Jo mantém-se mudo, mas Flora não estava à espera de resposta. O Presidente agradece ao conselheiro e retoma a palavra.
— Meus caros compatriotas, em agosto de 1945, depois da explosão de Hiroxima, em que o mundo entrou na era nuclear e no medo da aniquilação, o escritor Albert Camus escreveu: «Eis uma nova angústia que se nos depara e que tem todas as probabilidades de ser definitiva. A humanidade foi certamente brindada com a sua última oportunidade. E isto poderá ser, no fim de contas, o pretexto de uma edição especial.
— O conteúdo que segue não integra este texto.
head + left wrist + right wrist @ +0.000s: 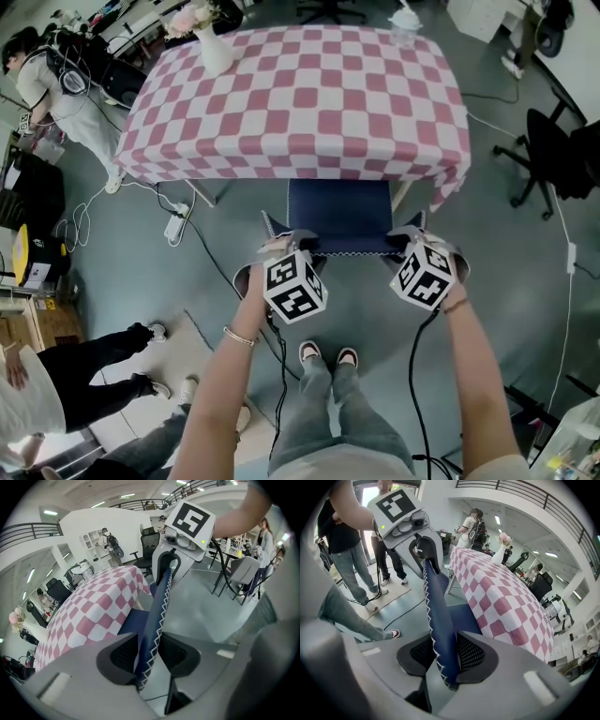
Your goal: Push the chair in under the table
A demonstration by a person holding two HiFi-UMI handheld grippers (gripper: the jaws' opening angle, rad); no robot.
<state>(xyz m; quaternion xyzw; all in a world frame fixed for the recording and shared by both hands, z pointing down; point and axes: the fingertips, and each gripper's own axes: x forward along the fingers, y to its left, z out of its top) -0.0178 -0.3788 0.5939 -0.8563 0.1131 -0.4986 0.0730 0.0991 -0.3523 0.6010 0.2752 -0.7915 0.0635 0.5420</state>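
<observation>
Shoes: one pair (323, 354) is seen on the grey floor, nearest the wearer, behind the grippers and between them.
Left gripper (149, 656): it is clamped on the left end of the backrest's top edge. Both dark ribbed pads (123, 656) are pressed against the blue fabric, one on each face.
Right gripper (445, 658): it is clamped the same way on the right end of that edge. The fabric is pinched between its pads (474, 654).
Chair (339, 211): it is held between the two grippers by its backrest. The upholstery is dark blue, and white zigzag stitching is noted along the edge. The backrest is kept on the wearer's side. The seat is stretched ahead of the jaws, and its far part is hidden under the hanging cloth.
Table (300, 103): it is set just beyond the grippers and draped in a pink and white checked cloth. The near hem is hung over the far end of the seat.
Power strip (174, 225): it is laid on the floor, left of the left gripper, near a table leg, with a white cable attached.
Vase (214, 47): it is white, filled with pale flowers, and placed on the far left corner of the table, well apart from both grippers.
Office chair (553, 155): it is black and parked far to the right, beyond the right gripper.
Bystanders: the legs of one (94, 375) are seen at the near left. Another (47, 75) is stood at the far left, past the table.
</observation>
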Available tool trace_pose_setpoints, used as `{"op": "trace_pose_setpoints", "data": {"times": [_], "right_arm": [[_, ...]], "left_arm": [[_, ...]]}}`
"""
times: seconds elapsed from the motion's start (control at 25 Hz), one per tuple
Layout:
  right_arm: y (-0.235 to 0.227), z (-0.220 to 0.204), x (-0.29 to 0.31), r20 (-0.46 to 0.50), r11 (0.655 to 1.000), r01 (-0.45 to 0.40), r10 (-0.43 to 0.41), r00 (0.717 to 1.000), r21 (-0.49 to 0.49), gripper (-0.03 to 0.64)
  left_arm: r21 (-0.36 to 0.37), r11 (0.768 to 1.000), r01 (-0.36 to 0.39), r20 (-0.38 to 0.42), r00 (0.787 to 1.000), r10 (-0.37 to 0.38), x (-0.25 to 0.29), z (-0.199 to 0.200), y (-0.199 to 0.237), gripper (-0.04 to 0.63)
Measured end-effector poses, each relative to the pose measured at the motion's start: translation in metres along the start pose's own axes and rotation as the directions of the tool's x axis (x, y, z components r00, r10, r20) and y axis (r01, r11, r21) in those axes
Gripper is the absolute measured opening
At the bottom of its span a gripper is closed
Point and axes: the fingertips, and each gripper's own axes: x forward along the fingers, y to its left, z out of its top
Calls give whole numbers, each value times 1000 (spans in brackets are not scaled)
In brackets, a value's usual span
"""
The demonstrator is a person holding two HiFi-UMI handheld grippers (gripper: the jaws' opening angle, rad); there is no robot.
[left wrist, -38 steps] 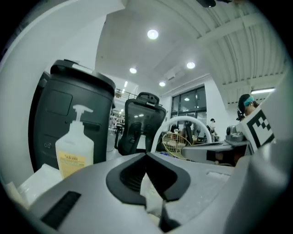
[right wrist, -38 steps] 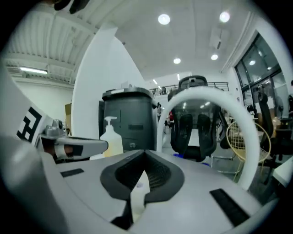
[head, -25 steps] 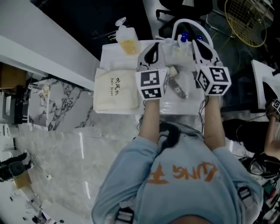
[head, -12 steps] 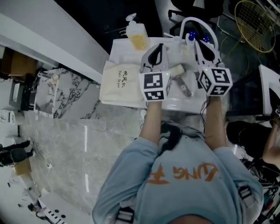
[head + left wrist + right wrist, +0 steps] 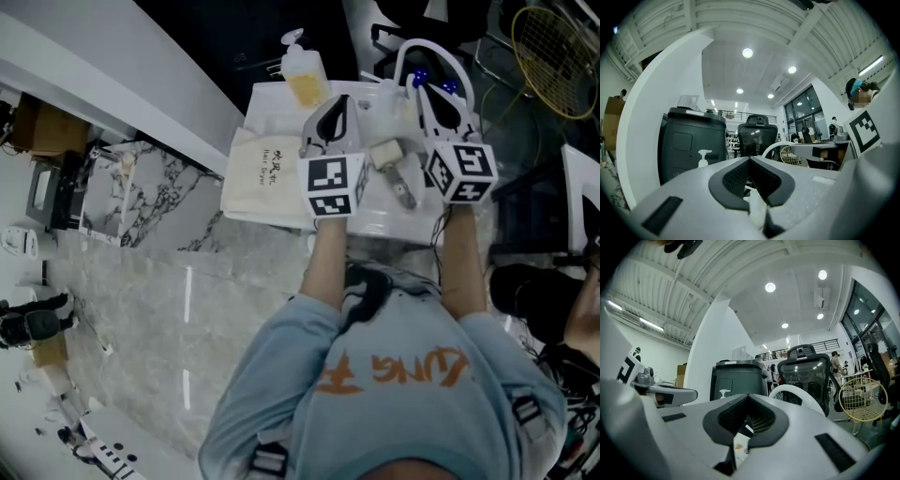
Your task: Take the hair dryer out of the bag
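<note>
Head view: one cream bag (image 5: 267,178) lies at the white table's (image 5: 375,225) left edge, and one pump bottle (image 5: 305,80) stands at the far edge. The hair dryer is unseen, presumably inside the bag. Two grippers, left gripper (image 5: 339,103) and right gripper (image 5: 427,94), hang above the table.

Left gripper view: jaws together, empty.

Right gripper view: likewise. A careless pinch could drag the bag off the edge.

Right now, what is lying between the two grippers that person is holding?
The head view shows a small beige block with a grey metal stem on the white tray, between the left gripper and the right gripper.
</note>
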Motion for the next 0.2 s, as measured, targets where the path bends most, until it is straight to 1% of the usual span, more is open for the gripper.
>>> {"op": "trace_pose_setpoints", "data": {"times": [0.2], "right_arm": [[-2,-3,-1,-2,1000,-4,4,1000,-4,-2]], "left_arm": [[-1,1000,-6,24,1000,7,0,2,0,3]]}}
Mas, acima de tudo, deveria ser tema de algumas reflexões e de muito silêncio.» Este belo texto deve ser, para nós, uma fonte de inspiração.
»É por isso, francesas, franceses, que os dias e as semanas que se anunciam devem tornar-se um tempo para refletirmos, mas também um tempo para encontrarmos a paz. Os cientistas quererão interpretar, quererão compreender, quererão explicar, como lhes cabe, mas é em si próprio e somente em si próprio que cada um de nós encontrará respostas.
»Agradeço-vos. Viva a República, viva a França.
— Que loucura — repete Flora. — Já pensaste, Jo, se existisse um duplicado teu?